> [Task details]: Word for word, restate the lines of the data below between those holding "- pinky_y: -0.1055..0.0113" and "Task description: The", inclusive; pictures do not belong in the copy.

> [Given material]:

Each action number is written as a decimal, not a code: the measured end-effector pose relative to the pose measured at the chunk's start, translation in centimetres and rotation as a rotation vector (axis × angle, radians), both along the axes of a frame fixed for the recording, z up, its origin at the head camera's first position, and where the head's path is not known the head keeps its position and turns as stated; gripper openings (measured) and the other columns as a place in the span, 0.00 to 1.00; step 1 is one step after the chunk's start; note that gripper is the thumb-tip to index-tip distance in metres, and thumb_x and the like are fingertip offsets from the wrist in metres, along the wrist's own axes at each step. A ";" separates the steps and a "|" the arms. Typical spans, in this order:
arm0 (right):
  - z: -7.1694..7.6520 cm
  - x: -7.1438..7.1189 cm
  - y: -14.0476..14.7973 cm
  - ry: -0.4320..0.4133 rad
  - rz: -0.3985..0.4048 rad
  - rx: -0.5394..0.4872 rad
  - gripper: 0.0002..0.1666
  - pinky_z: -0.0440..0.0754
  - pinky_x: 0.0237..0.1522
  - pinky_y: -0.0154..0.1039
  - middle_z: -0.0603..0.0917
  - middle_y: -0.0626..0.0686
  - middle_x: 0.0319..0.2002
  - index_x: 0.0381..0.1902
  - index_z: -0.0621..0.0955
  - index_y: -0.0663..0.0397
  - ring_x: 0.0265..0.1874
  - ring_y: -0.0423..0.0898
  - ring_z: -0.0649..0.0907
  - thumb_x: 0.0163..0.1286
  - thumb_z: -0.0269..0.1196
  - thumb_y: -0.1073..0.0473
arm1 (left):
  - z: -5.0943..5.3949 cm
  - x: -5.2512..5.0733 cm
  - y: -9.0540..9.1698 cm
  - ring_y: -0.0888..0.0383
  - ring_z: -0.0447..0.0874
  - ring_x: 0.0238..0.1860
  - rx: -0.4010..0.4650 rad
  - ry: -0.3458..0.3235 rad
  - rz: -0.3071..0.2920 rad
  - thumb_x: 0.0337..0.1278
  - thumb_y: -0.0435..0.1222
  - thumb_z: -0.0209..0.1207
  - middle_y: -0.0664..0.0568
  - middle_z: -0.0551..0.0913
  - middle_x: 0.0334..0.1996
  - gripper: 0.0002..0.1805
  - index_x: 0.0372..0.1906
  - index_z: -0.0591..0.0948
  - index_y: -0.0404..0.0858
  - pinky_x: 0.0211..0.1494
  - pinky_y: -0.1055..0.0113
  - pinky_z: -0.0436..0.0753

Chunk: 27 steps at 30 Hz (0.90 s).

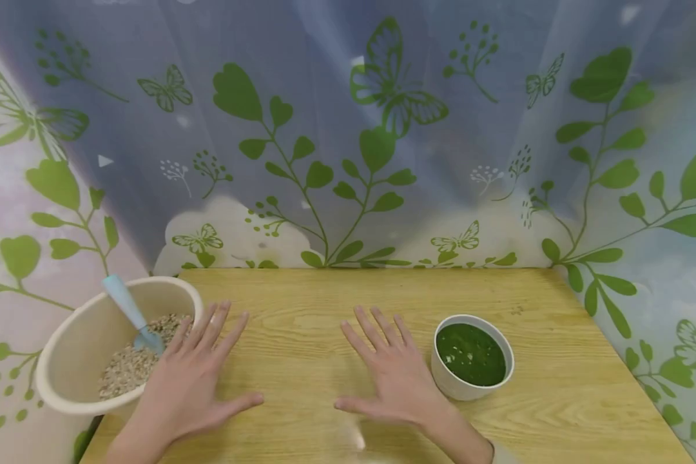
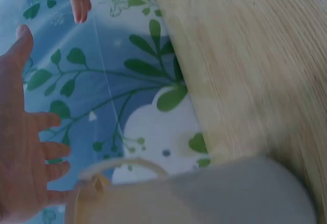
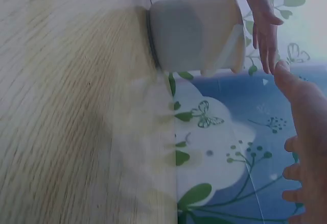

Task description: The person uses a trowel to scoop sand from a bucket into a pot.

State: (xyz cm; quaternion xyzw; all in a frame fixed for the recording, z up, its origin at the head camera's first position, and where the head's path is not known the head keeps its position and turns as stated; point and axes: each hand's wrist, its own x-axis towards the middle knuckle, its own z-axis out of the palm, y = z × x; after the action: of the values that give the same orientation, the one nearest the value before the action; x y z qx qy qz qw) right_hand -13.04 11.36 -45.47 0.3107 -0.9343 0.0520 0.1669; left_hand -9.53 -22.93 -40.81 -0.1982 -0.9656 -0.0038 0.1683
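My left hand [image 1: 193,380], fingers straight and spread, is palm down beside the right rim of a cream bucket [image 1: 49,374], overlapping it in the head view. The bucket holds pale grainy material [image 1: 124,368] and a light blue scoop [image 1: 126,304] leaning on its rim. My right hand [image 1: 397,383] is spread the same way, just left of a white bowl [image 1: 461,392] of dark green contents [image 1: 470,354]. Neither hand holds anything. The left wrist view shows the left hand [image 2: 25,147] near the bucket [image 2: 204,196]; the right wrist view shows the right hand [image 3: 309,137].
A light wooden table [image 1: 301,335] lies under the hands, with its back edge against a curtain [image 1: 325,148] printed with green leaves and butterflies. The same print hangs at both sides. The bucket stands at the table's left edge, the bowl at the right.
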 end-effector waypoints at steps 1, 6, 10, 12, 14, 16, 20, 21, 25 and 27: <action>0.0 0.0 -0.4 -0.015 0.009 0.003 0.67 0.63 0.80 0.67 0.52 0.52 0.87 0.85 0.59 0.40 0.85 0.59 0.59 0.57 0.58 0.11 | 0.1 0.1 -0.6 0.35 0.61 0.82 0.001 0.001 0.012 0.48 0.81 0.57 0.36 0.58 0.83 0.66 0.86 0.54 0.49 0.79 0.32 0.63; 0.2 -0.4 -2.8 -0.088 0.068 0.003 0.67 0.60 0.82 0.65 0.47 0.48 0.88 0.87 0.50 0.34 0.86 0.56 0.55 0.61 0.54 0.10 | 0.1 0.8 -3.6 0.35 0.58 0.83 0.006 0.037 0.081 0.47 0.80 0.59 0.33 0.62 0.82 0.67 0.86 0.55 0.46 0.87 0.37 0.44; 0.5 -0.7 -4.6 -0.114 0.117 0.012 0.67 0.59 0.82 0.65 0.43 0.48 0.88 0.87 0.40 0.31 0.87 0.56 0.54 0.63 0.52 0.11 | -0.3 1.5 -5.8 0.36 0.50 0.86 0.037 0.036 0.139 0.48 0.77 0.62 0.34 0.57 0.84 0.66 0.85 0.56 0.45 0.88 0.38 0.38; 0.5 -0.8 -5.3 -0.115 0.136 0.019 0.67 0.60 0.82 0.65 0.42 0.48 0.88 0.87 0.39 0.31 0.87 0.56 0.54 0.63 0.52 0.11 | -0.5 1.9 -6.7 0.36 0.48 0.86 0.056 0.023 0.170 0.48 0.76 0.63 0.34 0.54 0.84 0.66 0.86 0.55 0.45 0.86 0.32 0.42; 0.5 -0.8 -5.9 -0.110 0.153 0.029 0.67 0.60 0.82 0.65 0.42 0.48 0.88 0.87 0.38 0.31 0.87 0.56 0.53 0.63 0.51 0.11 | -0.7 2.1 -7.6 0.35 0.47 0.86 0.078 0.006 0.197 0.48 0.76 0.64 0.33 0.54 0.84 0.66 0.86 0.55 0.45 0.84 0.29 0.45; 0.4 -0.8 -6.6 -0.095 0.170 0.046 0.67 0.59 0.82 0.65 0.42 0.48 0.88 0.87 0.40 0.31 0.87 0.56 0.54 0.63 0.50 0.10 | -0.9 2.3 -8.5 0.33 0.47 0.86 0.099 -0.011 0.221 0.48 0.75 0.65 0.31 0.55 0.83 0.66 0.86 0.55 0.45 0.82 0.27 0.45; 0.4 -0.6 -8.0 -0.074 0.211 0.077 0.68 0.59 0.83 0.64 0.41 0.50 0.88 0.87 0.42 0.33 0.87 0.56 0.53 0.62 0.49 0.09 | -1.2 2.3 -10.4 0.27 0.48 0.84 0.117 -0.045 0.260 0.49 0.73 0.66 0.27 0.55 0.82 0.66 0.86 0.54 0.44 0.82 0.25 0.41; 0.4 -0.6 -8.4 -0.073 0.222 0.082 0.68 0.58 0.83 0.64 0.40 0.50 0.88 0.87 0.42 0.33 0.87 0.56 0.52 0.62 0.49 0.09 | -1.3 2.3 -10.9 0.26 0.47 0.83 0.117 -0.047 0.270 0.50 0.73 0.66 0.26 0.54 0.82 0.66 0.86 0.53 0.45 0.82 0.25 0.40; 0.4 -0.6 -10.0 -0.069 0.267 0.081 0.68 0.58 0.83 0.64 0.38 0.50 0.88 0.87 0.40 0.32 0.87 0.56 0.50 0.62 0.50 0.10 | -1.6 2.0 -12.8 0.26 0.42 0.84 0.109 -0.067 0.306 0.54 0.72 0.64 0.24 0.51 0.82 0.65 0.87 0.48 0.45 0.80 0.23 0.40; 0.4 -0.7 -10.9 -0.063 0.282 0.084 0.68 0.58 0.83 0.64 0.38 0.50 0.88 0.87 0.40 0.33 0.87 0.56 0.50 0.62 0.50 0.10 | -1.7 1.8 -13.6 0.26 0.38 0.85 0.098 -0.078 0.324 0.56 0.71 0.62 0.24 0.47 0.83 0.64 0.87 0.47 0.44 0.75 0.19 0.45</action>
State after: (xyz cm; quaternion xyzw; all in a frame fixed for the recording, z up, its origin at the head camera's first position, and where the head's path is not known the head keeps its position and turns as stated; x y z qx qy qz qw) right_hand -13.78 0.51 -45.07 0.4439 -0.8874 0.0454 0.1155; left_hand -7.77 -36.50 -42.53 -0.0312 -0.9894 -0.0312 0.1387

> [Expected answer]:
  - pinky_y: -0.1055..0.0113
  - pinky_z: -0.0436..0.0753

Chunk: 27 steps at 30 Hz (0.90 s).


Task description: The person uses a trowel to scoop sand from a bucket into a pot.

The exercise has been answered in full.